● Action item: Everything in the data except the pictures belongs in your answer, copied exactly.

-- Exercise data follows --

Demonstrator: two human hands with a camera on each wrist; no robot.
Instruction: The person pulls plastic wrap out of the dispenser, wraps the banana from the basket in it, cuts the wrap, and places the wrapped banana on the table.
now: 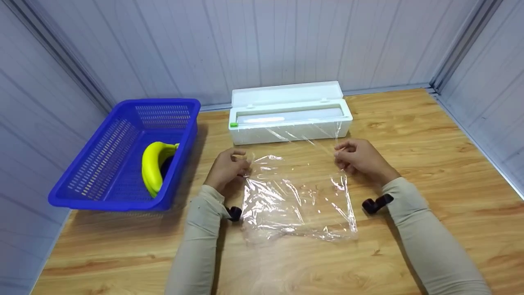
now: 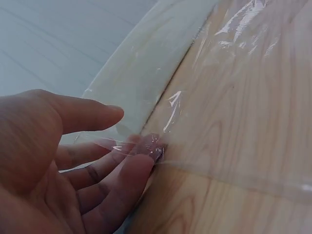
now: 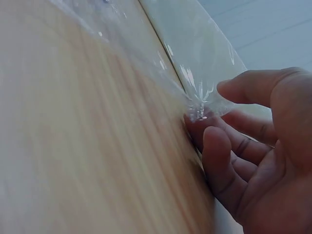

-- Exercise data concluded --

● Response to the task:
Demonstrator: two human hands with a camera on each wrist; no robot.
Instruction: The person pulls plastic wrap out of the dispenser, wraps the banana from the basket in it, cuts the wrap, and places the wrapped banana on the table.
now: 
now: 
now: 

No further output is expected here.